Live wallpapers are fun and eye-catching, but an incorrect implementation of a live wallpaper can quickly drain the battery of any powerful Android™ phone. This tutorial will explain how big this problem can be, what the reasons are and show you a code example on how you can avoid this happening to your live wallpapers.
A live wallpaper in Android™ is implemented as an Android™ service and will stay alive running in the background as long as it is the currently active wallpaper. As a developer you will have access to hardware and framework components such as the camera, GPS, compass, accelerometer and 3D graphics, just as for any Android™ services and applications. The possibility to create a live wallpaper enhanced with visual effects and features are more or less unlimited. However, it must be remembered that from a power consumption perspective the more complex drawings and hardware features you add will affect the overall performance and battery life time since the Android™ framework will make sure that the live wallpaper service is kept alive forever. This is especially critical if the live wallpaper misbehaves in the background. The unintended power consumption can then quickly drain the battery and the user will be far from happy having to recharge the phone all too often.
Two examples
Let’s compare two live wallpapers in a test scenario where the user wakes up the phone from standby, switches to a live wallpaper and then puts the phone back to standby. The graph (ampere on Y-axis, time on x-axis) to the left shows a live wallpaper that handles the resources correct and the graph to the right shows a wallpaper that keeps listening for events from the orientation sensor even when it is put back to sleep.

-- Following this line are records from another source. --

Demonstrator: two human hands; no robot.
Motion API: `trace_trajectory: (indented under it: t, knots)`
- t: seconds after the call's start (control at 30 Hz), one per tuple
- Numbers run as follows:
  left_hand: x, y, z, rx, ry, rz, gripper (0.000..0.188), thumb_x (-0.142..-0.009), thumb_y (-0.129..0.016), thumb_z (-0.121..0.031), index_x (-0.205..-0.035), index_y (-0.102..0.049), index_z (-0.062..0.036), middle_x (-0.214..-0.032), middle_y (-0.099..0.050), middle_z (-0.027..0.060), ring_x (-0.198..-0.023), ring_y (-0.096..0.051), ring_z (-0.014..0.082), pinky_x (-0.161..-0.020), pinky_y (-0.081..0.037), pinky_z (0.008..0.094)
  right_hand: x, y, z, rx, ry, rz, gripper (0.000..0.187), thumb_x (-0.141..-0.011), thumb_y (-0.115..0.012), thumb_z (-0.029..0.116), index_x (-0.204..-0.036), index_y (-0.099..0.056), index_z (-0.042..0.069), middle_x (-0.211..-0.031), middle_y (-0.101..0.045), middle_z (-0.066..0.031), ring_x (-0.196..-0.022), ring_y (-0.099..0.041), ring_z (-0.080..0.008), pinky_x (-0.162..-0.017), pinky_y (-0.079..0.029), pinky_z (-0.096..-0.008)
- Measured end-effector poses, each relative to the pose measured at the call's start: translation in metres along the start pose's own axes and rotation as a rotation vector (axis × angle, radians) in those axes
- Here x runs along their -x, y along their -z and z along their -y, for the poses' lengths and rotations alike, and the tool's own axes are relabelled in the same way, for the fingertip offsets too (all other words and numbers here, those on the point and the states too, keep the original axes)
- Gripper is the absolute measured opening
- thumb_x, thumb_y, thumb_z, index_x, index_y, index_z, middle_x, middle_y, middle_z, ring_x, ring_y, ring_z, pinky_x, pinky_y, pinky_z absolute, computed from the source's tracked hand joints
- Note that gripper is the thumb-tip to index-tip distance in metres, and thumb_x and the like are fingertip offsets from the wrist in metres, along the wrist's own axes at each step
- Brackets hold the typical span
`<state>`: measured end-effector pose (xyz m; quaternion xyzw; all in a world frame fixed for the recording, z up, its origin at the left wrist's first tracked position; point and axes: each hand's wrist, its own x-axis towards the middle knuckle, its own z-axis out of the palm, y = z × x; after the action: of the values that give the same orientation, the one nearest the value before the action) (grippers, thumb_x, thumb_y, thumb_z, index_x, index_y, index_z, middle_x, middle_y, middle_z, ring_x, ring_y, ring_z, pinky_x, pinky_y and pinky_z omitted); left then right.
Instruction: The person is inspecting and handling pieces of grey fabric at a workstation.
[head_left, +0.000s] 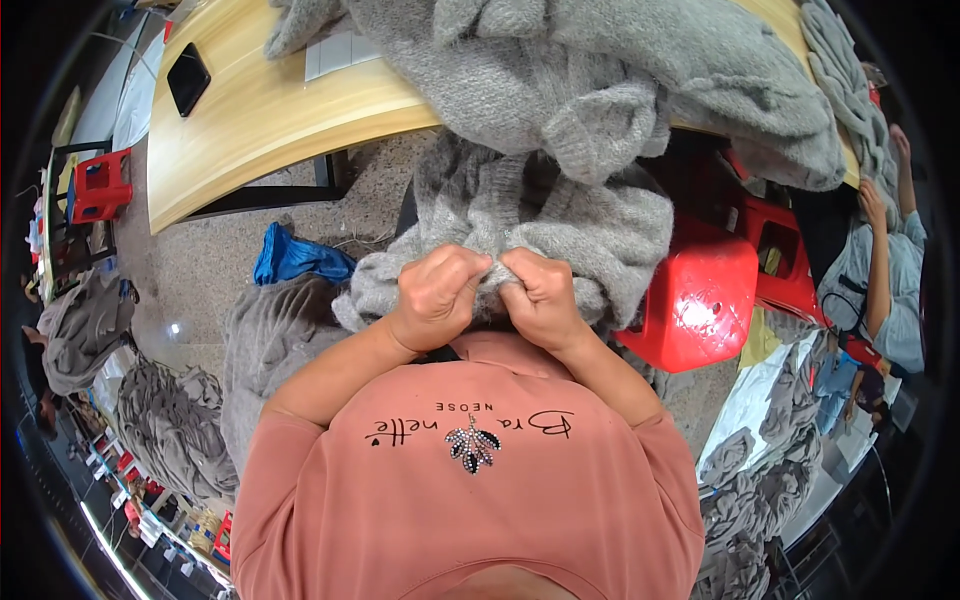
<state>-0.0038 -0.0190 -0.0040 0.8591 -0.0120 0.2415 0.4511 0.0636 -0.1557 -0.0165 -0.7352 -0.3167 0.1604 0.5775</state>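
Note:
Across my lap lies a grey knitted sweater (600, 235), bunched in thick folds and reaching up toward the table edge. My left hand (438, 290) is closed on the knit, thumb and fingers pinched together. Close beside it, my right hand (540, 292) grips the same fabric, its thumb pressed against the curled fingers. A small bit of knit shows between the two hands. More grey knitwear (500, 75) is heaped on the table in front of me and hangs over its edge; a ribbed cuff (590, 135) droops from the heap.
The wooden table (270, 120) carries a black phone (188, 80) and a white paper (340, 54). Red stools (700, 290) stand to my right. Blue cloth (295, 257) and grey garment piles (170, 420) lie to my left. At the far right sits another person (885, 270).

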Motion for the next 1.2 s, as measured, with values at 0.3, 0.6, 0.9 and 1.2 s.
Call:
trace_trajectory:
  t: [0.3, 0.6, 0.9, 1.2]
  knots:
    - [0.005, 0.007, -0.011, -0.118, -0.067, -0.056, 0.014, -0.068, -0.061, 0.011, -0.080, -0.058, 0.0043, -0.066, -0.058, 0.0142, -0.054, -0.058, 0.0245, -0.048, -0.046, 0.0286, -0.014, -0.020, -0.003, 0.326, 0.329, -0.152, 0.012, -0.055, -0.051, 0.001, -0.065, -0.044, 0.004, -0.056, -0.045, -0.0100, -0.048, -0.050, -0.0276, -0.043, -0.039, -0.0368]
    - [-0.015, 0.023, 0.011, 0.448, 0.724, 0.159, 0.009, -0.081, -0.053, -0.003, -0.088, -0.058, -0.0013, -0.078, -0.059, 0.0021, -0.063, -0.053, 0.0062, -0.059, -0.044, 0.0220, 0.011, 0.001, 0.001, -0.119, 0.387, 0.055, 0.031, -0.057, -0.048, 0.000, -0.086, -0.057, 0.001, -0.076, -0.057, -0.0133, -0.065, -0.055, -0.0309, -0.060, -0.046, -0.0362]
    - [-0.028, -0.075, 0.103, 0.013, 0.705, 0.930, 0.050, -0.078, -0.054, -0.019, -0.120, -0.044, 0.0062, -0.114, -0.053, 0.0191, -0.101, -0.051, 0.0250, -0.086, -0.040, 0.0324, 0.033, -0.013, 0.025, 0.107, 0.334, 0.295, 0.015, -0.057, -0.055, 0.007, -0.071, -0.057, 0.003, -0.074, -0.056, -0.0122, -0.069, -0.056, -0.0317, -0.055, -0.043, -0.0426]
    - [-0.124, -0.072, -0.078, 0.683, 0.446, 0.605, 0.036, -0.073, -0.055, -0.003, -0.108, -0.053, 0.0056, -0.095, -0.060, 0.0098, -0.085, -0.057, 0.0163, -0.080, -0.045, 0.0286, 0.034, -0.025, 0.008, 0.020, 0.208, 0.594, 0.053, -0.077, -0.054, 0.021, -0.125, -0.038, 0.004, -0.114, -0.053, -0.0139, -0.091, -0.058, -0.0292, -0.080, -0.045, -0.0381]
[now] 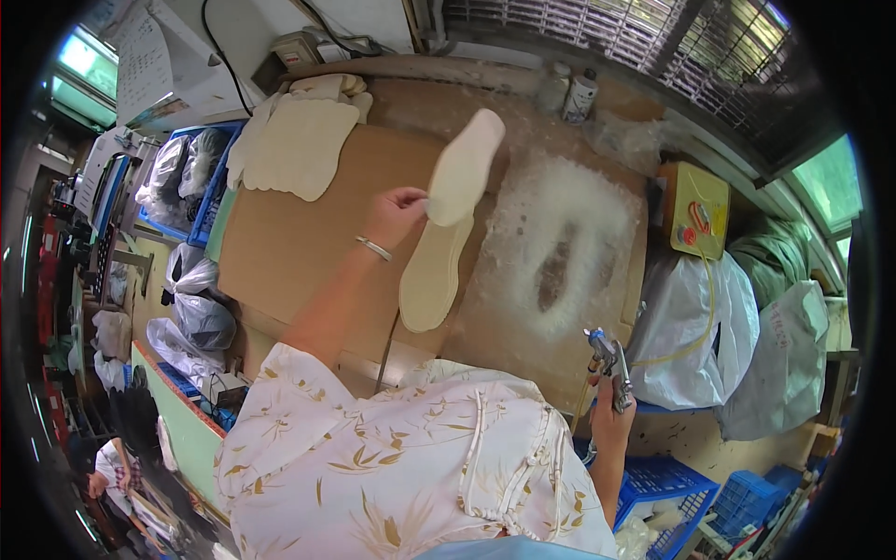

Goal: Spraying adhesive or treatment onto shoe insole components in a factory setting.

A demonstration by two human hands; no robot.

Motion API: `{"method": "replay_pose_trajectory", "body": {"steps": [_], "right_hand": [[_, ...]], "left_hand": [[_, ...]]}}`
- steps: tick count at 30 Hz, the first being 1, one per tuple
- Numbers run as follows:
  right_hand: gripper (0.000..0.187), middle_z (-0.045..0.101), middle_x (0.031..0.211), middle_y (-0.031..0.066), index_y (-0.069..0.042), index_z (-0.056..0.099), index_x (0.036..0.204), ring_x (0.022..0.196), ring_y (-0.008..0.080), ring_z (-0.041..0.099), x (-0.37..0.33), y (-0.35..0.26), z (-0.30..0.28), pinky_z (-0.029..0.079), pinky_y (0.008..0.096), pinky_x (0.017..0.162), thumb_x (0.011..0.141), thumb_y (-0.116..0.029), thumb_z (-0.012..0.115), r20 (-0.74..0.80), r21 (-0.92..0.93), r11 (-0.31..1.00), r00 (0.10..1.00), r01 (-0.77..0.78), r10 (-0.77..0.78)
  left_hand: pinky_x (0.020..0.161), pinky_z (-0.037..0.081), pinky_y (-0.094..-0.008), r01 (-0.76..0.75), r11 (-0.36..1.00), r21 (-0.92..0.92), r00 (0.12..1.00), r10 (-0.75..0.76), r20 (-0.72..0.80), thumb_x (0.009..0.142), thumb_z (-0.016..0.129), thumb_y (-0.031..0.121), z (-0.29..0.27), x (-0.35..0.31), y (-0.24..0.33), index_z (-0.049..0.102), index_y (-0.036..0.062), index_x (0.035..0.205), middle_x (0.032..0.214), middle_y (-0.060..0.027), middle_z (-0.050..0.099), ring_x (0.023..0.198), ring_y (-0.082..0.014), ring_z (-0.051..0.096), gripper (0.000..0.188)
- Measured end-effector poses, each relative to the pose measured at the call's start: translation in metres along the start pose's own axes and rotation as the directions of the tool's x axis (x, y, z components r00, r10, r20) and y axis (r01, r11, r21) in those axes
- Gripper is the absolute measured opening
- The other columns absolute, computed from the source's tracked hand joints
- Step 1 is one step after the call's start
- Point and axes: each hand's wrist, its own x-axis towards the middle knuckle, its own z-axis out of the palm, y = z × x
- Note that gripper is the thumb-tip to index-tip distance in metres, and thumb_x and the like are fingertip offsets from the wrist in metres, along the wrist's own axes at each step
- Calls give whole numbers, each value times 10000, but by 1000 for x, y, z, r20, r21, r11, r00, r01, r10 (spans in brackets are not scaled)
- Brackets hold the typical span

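Note:
My left hand (397,213) pinches the heel end of a cream insole (469,166), which is lifted with its toe end pointing away from me. Just below it, more insoles lie in a small pile (431,280) on the cardboard. In my right hand (611,420), at the bench's front right, is a metal spray gun (609,359) with a blue tip. A yellowish hose (686,352) runs from near the gun toward a yellow can (702,207). Left of the gun, a whitened board (597,205) shows a dark, sole-shaped patch in its middle.
Cream sheet pieces (303,140) are heaped on the brown cardboard (289,233) at far left. Two bottles (580,97) stand along the back edge. White plastic bags (695,327) bulge at the right, above blue crates (667,485). A person (117,471) is at lower left.

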Motion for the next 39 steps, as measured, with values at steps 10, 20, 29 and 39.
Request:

From the graph to the left you can see that when all resources are turned off the live wallpaper is back to consuming as much current as before the phone woke up from sleep, around 3-5 mA in average. However, in the graph to the right the live wallpaper keeps listening to events from the orientation sensor even when the phone is put to sleep and the power consumption is around 35 mA in average.
Does it really make a difference?
Yes, it does. Quite a lot actually. The graph below shows stand-by time in hours on the Y-axis and power consumption in mA during stand-by on the x-axis. As you can see the stand-by time decreases drastically even for small stand-by currents and the stand-by time drops off exponentially with increased power consumption during stand-by. From the example above, with a stand-by power consumption of 3-5 mA for one live wallpaper and 35 mA for the other, it is obvious that this difference in power consumption has a huge difference in stand-by time for the phone.
Why such big difference?
Most smartphones today has two CPUs, one main CPU where the Android™ OS along with its underlying Linux kernel and your application is running and one network CPU dedicated for all network activities. The network CPU is usually slower and thus less power consuming. In the lowest power mode, e.g. when the phone is put to sleep, Android™ is suspended and more or less only the network stack is kept alive for receiving network events about incoming calls and other essential types of network activities. This means that the power efficient network CPU is active and the main CPU is completely shut off or in a very low power state. The total power consumption will then be low.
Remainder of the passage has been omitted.